The desire to conform is totally understandable, and for women especially, it’s required of us. If you secretly harbor the fear that you’re not “normal” enough, but still want to stand out and live life on your terms, this episode is for you.

Evolutionarily speaking, our brains are always scanning for what seems normal in our environment because it signals safety to us. So, obsessing over how many friends you have, or the kind of romantic relationship you want, or your size and weight in comparison to those around you is what our brains have been trained to focus on. But what if conformity and being “normal” doesn’t actually mean safety?

Listen in this week as I encourage you to want a life that is more than just ordinary. The truth is that living intentionally and wanting something different for your life is simply not normal, and ditching the trap of conformity is the best thing you can do for yourself.

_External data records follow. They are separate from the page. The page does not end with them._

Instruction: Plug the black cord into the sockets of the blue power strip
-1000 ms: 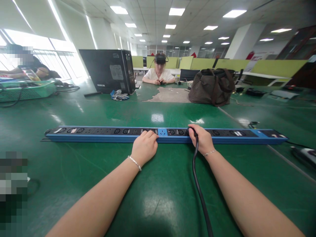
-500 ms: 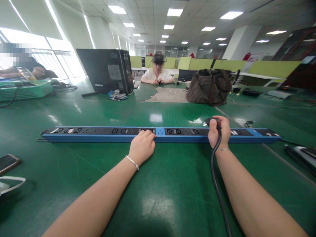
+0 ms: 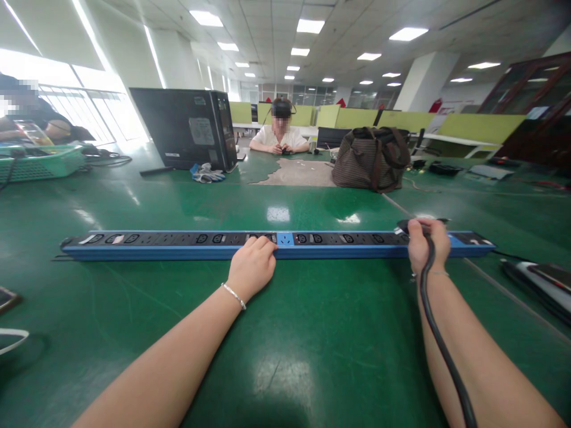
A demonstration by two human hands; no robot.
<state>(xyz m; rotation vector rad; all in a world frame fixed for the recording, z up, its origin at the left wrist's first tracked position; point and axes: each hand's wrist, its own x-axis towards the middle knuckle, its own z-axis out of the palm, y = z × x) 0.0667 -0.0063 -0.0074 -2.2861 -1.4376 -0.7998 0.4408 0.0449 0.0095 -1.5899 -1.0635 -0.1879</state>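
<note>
A long blue and black power strip (image 3: 156, 253) lies across the green table, its sockets facing up. My left hand (image 3: 252, 266) grips its near edge around the middle, fingers curled over the top beside a bright blue socket (image 3: 285, 239). Toward the strip's right part, my right hand (image 3: 429, 246) is closed around a black power plug (image 3: 403, 226). The plug's metal prongs point left, above the strip and apart from the sockets. From this hand a thick black cord (image 3: 439, 339) hangs down along my right forearm.
Behind the strip stand a black computer case (image 3: 178, 128), a pair of gloves (image 3: 207, 173) and a brown bag (image 3: 368, 160). A green basket (image 3: 49, 163) is at left. A person (image 3: 281, 137) sits opposite, another (image 3: 40, 113) at far left. Dark devices lie at right.
My right hand has moved right along the strip with the plug and cord. My left hand stays on the strip. The whole view has shifted slightly.
</note>
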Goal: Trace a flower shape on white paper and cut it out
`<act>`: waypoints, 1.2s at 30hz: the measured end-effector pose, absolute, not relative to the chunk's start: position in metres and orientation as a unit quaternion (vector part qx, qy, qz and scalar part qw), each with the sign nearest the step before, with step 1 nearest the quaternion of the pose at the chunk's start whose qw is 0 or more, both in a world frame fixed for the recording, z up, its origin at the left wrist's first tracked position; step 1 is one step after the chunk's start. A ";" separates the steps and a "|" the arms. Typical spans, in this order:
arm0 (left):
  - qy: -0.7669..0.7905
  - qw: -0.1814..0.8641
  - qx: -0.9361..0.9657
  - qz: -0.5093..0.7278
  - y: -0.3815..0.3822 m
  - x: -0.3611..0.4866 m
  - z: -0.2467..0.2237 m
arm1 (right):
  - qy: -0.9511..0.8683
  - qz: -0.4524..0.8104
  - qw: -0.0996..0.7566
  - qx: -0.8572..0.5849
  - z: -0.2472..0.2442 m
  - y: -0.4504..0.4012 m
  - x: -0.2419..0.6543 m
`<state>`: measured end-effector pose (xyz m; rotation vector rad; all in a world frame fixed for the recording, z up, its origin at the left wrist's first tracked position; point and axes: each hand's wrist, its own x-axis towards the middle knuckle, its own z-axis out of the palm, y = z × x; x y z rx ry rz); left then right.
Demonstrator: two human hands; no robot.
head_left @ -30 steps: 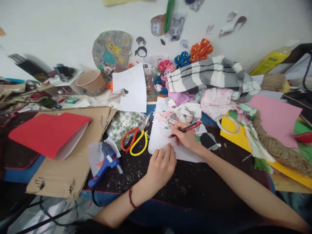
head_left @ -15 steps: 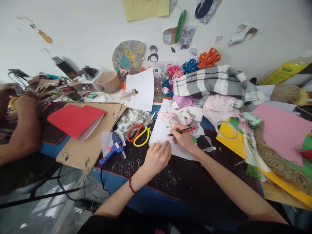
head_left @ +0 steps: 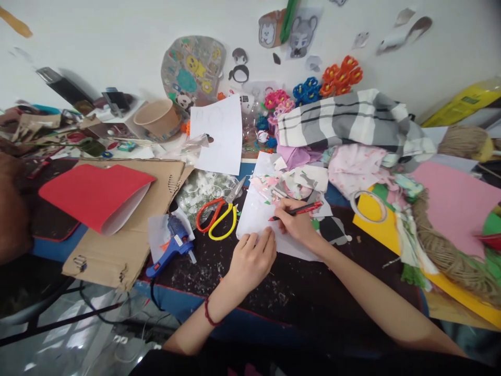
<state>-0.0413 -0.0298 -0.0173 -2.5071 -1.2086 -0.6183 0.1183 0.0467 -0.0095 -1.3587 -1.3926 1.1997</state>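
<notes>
My right hand (head_left: 293, 222) pinches a slim red-and-black pen (head_left: 307, 208), tip at the flat white paper sheet (head_left: 255, 218), apparently drawing; my left hand (head_left: 253, 261), fingers together, ungripping, rests at its near edge. Continuing calls for steadiness.

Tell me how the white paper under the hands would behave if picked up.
The white paper looks thin, so it would probably flop. The left hand rests on its near edge, so it may not lift freely. The scraps on its far end look loose and would likely slide if it tilted.
</notes>
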 end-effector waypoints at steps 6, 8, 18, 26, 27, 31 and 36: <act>-0.416 0.146 -0.870 -0.219 -0.029 -0.041 -0.016 | -0.558 0.472 0.414 -0.543 -0.009 0.046 0.119; -0.416 0.147 -0.871 -0.217 -0.029 -0.041 -0.016 | -0.564 0.470 0.411 -0.541 -0.009 0.047 0.119; -0.419 0.145 -0.870 -0.214 -0.030 -0.041 -0.017 | -0.573 0.471 0.409 -0.531 -0.011 0.047 0.119; -0.421 0.147 -0.870 -0.211 -0.030 -0.041 -0.017 | -0.550 0.480 0.424 -0.536 -0.010 0.036 0.122; -0.422 0.147 -0.870 -0.210 -0.030 -0.041 -0.017 | -0.551 0.483 0.422 -0.534 -0.010 0.034 0.122; -0.421 0.147 -0.871 -0.205 -0.030 -0.041 -0.017 | -0.550 0.490 0.417 -0.533 -0.011 0.031 0.124; -0.420 0.148 -0.871 -0.210 -0.030 -0.041 -0.018 | -0.547 0.491 0.416 -0.534 -0.012 0.032 0.124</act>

Joining The Clutch is even easier now! All you have to do is text 347-934-8861 and we will text you right back with a link to all the information you need to learn and join. It comes with a five-week self-coaching course that will walk you through exactly how to apply this life-changing work to anything you experience. Hope to see you there!

What You’ll Learn From this Episode:

  • The type of victim mindset that can arise when learning about thought work and why it’s never helpful.
  • Why the brain has a bias for negativity.
  • Where the desire to conform comes from.
  • What we make being normal mean.
  • What the “norm” often looks like and why wanting something different means being abnormal.
  • How conformity manifests and why it’s a problem.
  • Why the more normal you try to be, the less safe you will feel.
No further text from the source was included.